- **Work required**:
Output every entry below word for word, without its pictures.

- **Data**:
• • •
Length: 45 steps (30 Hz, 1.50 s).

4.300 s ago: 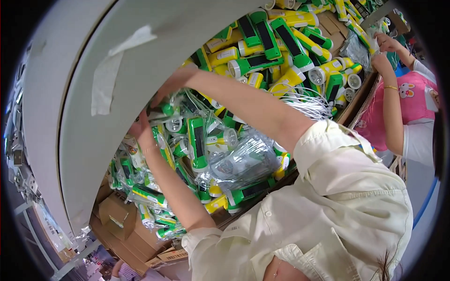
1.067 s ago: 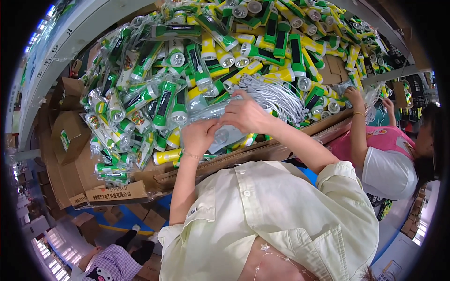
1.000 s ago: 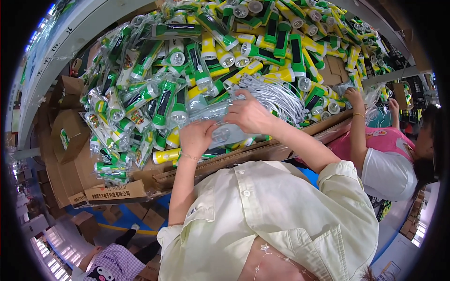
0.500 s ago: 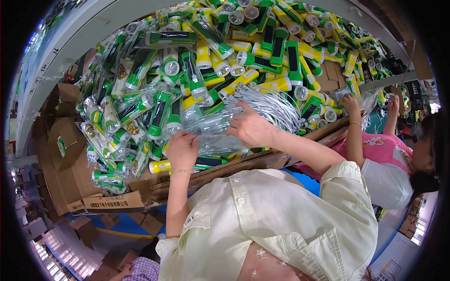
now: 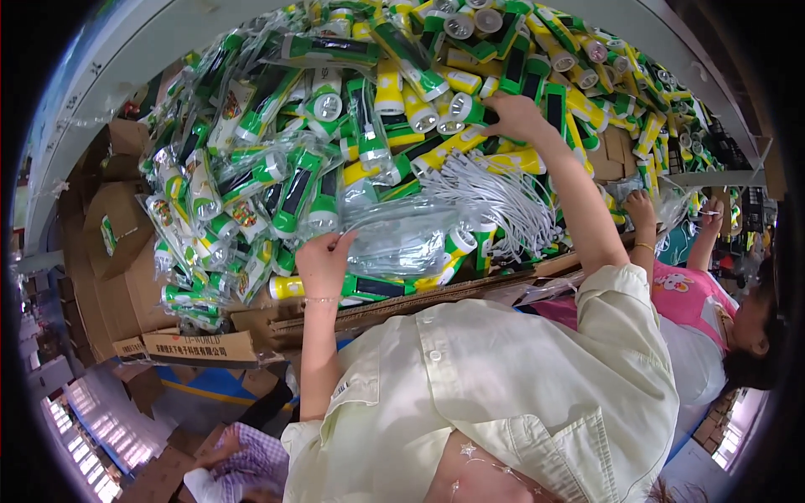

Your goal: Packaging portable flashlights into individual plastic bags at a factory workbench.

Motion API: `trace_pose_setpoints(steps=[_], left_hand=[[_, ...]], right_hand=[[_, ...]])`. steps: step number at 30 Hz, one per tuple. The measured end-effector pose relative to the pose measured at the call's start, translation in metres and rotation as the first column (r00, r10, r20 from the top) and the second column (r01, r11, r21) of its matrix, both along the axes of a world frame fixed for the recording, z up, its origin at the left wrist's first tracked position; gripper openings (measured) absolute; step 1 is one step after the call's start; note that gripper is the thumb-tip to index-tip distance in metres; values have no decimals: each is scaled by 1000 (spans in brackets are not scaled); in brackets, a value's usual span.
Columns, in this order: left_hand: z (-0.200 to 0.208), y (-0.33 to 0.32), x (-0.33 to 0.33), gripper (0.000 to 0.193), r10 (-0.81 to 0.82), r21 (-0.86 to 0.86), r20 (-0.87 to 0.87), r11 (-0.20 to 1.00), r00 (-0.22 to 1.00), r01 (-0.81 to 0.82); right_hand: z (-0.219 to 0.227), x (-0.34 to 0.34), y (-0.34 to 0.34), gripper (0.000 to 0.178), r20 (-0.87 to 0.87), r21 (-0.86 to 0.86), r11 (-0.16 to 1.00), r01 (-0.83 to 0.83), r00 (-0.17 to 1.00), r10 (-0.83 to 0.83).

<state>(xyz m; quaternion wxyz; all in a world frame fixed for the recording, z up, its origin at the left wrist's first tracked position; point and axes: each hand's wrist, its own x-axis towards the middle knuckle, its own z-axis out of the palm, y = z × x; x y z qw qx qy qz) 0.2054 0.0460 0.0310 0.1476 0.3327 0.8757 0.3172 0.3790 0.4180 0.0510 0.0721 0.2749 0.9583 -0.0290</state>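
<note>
My left hand (image 5: 323, 264) pinches the near left edge of a clear plastic bag (image 5: 398, 243), one of what looks like a flat stack lying on the pile. My right hand (image 5: 518, 117) reaches far over the heap, thumb and fingers around the body of a green flashlight (image 5: 464, 107) with a white-rimmed lens. The flashlight still lies among the others, and the hand partly hides it. A bundle of white cords (image 5: 503, 201) lies below my right forearm, right of the bags. Near my left wrist is a yellow and green flashlight (image 5: 360, 287) with a dark panel.
Bagged flashlights (image 5: 251, 176) heap up on the left, loose ones (image 5: 579, 101) at the back and right. A cardboard edge (image 5: 436, 298) runs along the front. Grey rails (image 5: 80, 109) frame the bench. A co-worker in pink (image 5: 683, 298) works at the right; another person (image 5: 243, 461) is at lower left.
My right hand has left the plastic bags and moved away, up and right, onto a flashlight in the heap. My left hand stays at the bags' edge. The view has shifted slightly.
</note>
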Motion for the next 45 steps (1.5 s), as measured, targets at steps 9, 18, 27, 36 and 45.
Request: trace_pose_setpoints(steps=[9,18,27,36,45], left_hand=[[22,12,12,30,-47,6,20,999,999,47],[53,19,33,23,-137,161,132,980,982,115],[67,4,36,16,-43,265,45,964,998,30],[5,-3,17,18,-58,197,163,980,985,25],[5,9,19,22,-46,161,340,987,939,-10]], right_hand=[[91,3,-97,45,-480,-579,809,96,762,-435],[56,0,-198,46,-620,-257,814,-521,735,275],[56,-8,-241,39,-106,143,884,-445,881,461],[62,6,-162,19,-371,-310,933,-181,927,57],[13,69,-53,14,29,-144,977,160,987,-157]])
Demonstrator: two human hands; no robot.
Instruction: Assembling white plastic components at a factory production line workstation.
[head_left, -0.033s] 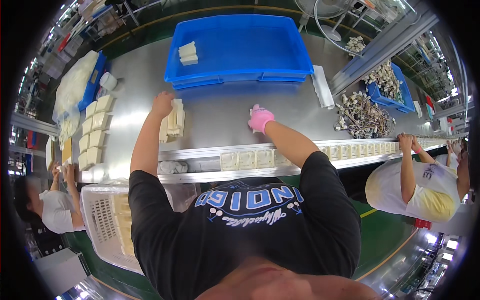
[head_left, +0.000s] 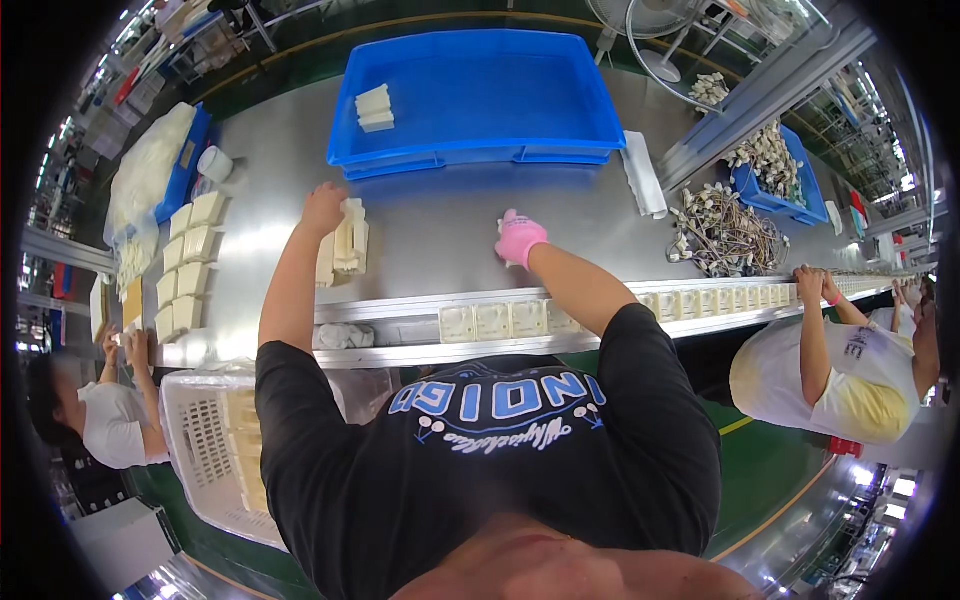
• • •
- **Output**:
Length: 45 steps (30 Hz, 1.50 s).

4.300 s ago: 
1.067 s ago: 
1.000 s ago: 
0.500 s ago: 
now: 

Your goal: Packaging portable flashlights into individual plastic bags at a factory workbench.

Motion API: `trace_pose_setpoints(steps=[_], left_hand=[[_, ...]], right_hand=[[_, ...]])`. steps: step number at 30 Hz, one per tuple. The measured end-effector pose relative to the pose measured at the call's start, translation in metres and rotation as the first column (r00, r10, r20 from the top) and the second column (r01, r11, r21) of its matrix, both along the axes of a world frame fixed for the recording, z up, its origin at the left wrist's first tracked position; gripper openings (measured) absolute; step 1 is one step after the call's start; note that gripper is the thumb-tip to index-tip distance in metres; values have no decimals: each is scaled by 1000 (spans in brackets are not scaled); in brackets, a value's usual span.
Columns, in this order: left_hand: z (-0.200 to 0.208), y (-0.33 to 0.32), x (-0.33 to 0.33), gripper (0.000 to 0.193), r10 (-0.81 to 0.82), r21 (-0.86 to 0.86), r20 (-0.87 to 0.87), r11 (-0.20 to 1.00), r00 (-0.22 to 1.00), r01 (-0.81 to 0.82); right_hand: z (-0.219 to 0.227), x (-0.34 to 0.34), y (-0.34 to 0.34), gripper (0.000 to 0.178), r20 (-0.87 to 0.87), r21 (-0.86 to 0.86), r11 (-0.16 to 1.00), r01 (-0.83 to 0.83), r00 (-0.17 to 1.00), r10 (-0.83 to 0.83).

<state>(xyz m; quaternion wxyz; all in a world frame fixed for the recording, z up, its origin at the left wrist's first tracked position; point and axes: each hand's wrist, its own x-axis towards the middle knuckle, its own z-axis out of the palm, y = z × x; x y z qw qx qy qz) 0.2054 0.0460 0.0310 0.1476 0.3327 0.8757 0.3172 0.3790 0.4180 0.0510 0.0721 0.2749 0.9583 -0.0290</state>
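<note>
My left hand (image 5: 323, 264) pinches the near left edge of a clear plastic bag (image 5: 398, 243), one of what looks like a flat stack lying on the pile. My right hand (image 5: 518, 117) reaches far over the heap, thumb and fingers around the body of a green flashlight (image 5: 464, 107) with a white-rimmed lens. The flashlight still lies among the others, and the hand partly hides it. A bundle of white cords (image 5: 503, 201) lies below my right forearm, right of the bags. Near my left wrist is a yellow and green flashlight (image 5: 360, 287) with a dark panel.
Bagged flashlights (image 5: 251, 176) heap up on the left, loose ones (image 5: 579, 101) at the back and right. A cardboard edge (image 5: 436, 298) runs along the front. Grey rails (image 5: 80, 109) frame the bench. A co-worker in pink (image 5: 683, 298) works at the right; another person (image 5: 243, 461) is at lower left.
My right hand has left the plastic bags and moved away, up and right, onto a flashlight in the heap. My left hand stays at the bags' edge. The view has shifted slightly.
</note>
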Motion for the next 45 steps (1.5 s), as measured, targets at steps 9, 18, 27, 36 and 45.
Request: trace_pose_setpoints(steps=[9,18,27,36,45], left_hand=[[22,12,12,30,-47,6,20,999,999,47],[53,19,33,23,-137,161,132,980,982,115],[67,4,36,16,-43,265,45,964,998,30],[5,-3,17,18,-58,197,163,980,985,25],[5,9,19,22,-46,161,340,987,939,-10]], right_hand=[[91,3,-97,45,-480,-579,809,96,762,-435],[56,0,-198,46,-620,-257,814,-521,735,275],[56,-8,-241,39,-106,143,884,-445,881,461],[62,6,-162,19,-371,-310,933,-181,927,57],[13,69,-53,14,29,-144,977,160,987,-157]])
Demonstrator: two human hands; no robot.
Instruction: Assembling white plastic components at a factory production line workstation.
[head_left, -0.033s] 
[head_left, +0.000s] 

With this, the answer is done.